May 17, 2016

Smell Association

5/17/2016 — cori


Helen Keller says, "Smell is a potent wizard that transports you across thousands of miles and all the years you have lived." Isn't that just beautiful?! It's the truth too. When I go for my daily walks around the neighborhood and the sweet smell of the lilac bushes envelops me, I get this goofy little grin on my face. It just makes me happy. Minnesota equals lilacs. So that got me thinking, what do the other states/places I've lived smell like? When a certain smell accosts me, what place do I immediately think of?


England smells like two things to me: fresh cut grass and diesel fumes. Every time a diesel truck drives past me, I'm whisked away to England where I lived as a child. 


Equally pleasurable is the scent of fresh cut grass clippings. This was the best toy in my make-believe world. I would spend hours arranging the grass clippings into floor-plans of houses IN FIRST GRADE! Who does this? 


Virginia is all about Honeysuckle. Mmmm...I can smell now. I remember a friend had a row of Honeysuckle bushes in her neighborhood that I HAD to go smell whenever they were in season. I was drawn to the honeysuckle like a moth to a flame. When I lived there again for a short while as an adult, that's the first smell I sought out. Ahhh....all's right in the world again. 


Connecticut also has two smells, both very personal to me. Whenever we visited my grandparents it was usually summer. We spent most of our time outside in the back yard. Sweet, fresh-cut grass always takes me back to their backyard. We swam in the little plastic Scooby-Doo pool they set up each summer for us.
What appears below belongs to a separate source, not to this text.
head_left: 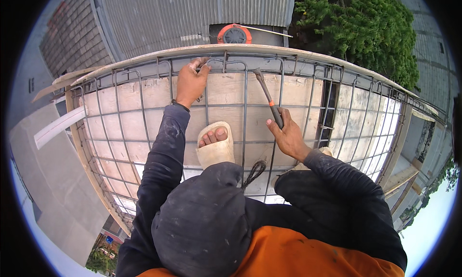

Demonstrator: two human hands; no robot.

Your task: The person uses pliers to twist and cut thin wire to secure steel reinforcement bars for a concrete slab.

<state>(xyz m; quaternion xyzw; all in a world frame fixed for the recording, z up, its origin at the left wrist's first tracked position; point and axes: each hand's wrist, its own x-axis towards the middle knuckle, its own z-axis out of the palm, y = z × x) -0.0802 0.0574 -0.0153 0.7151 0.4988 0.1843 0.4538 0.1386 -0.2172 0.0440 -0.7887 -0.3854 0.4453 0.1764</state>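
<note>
My left hand (pixel 190 82) is at the far edge of a rebar mesh (pixel 246 104), its fingers pinched together by the bent bar ends. What they pinch is too small to make out. A short curl of dark wire (pixel 199 98) shows just below that hand. My right hand (pixel 290 136) grips pincers (pixel 264 90) by their black handle with an orange band. The metal head of the pincers points away from me, over the mesh and just short of the edge bars. A looped bundle of dark tie wire (pixel 255 173) lies between my knees.
Pale formwork boards (pixel 221 90) lie under the mesh, with a raised board edge (pixel 269 48) along the far side. My sandalled foot (pixel 215 143) stands among the bars. Beyond are a corrugated roof (pixel 168 17), an orange-and-black round object (pixel 234 35) and a tree (pixel 361 31). A white pipe (pixel 60 127) juts out left.
</note>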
I think it had more grass clippings in it than water from our dirty little feet. We played bochie ball, whiffle ball games and had many, many family pot-lucks there as well. Good times.


Cigar smoke. Love it. My Grandfather used to smoke these down in the basement. My Grandmother hated the smell and exiled him to the basement. I loved spending time in the basement playing school, thus my love of the cigar.


Texas comes roaring back to life at me through the smell of the Texas Mountain Laurel. Chuck and I like to call it the Kool-aid tree cuz that's exactly what it smells like. We were first introduced to these in Nacogdoches at the school aboretum where we went to college, but gradually saw more and more in the Dallas area the longer we lived there. It looks similar to the vitex tree, which is rampant through-out Texas since it is so drought tolerant. But this smell...it makes you giddy with excitement.


Lastly, and probably surprisingly, the smell of Texas is also pine trees and pine needles. The Piney Woods covers the smallest portion of East Texas. We lived in the heart of it when we were in college at SFA in Nacogdoches. With the smell of pines, I'm instantly transported back in time and place. It is a very nostalgic smell for me. I don't think I appreciated it enough while I lived there, but I sure do now.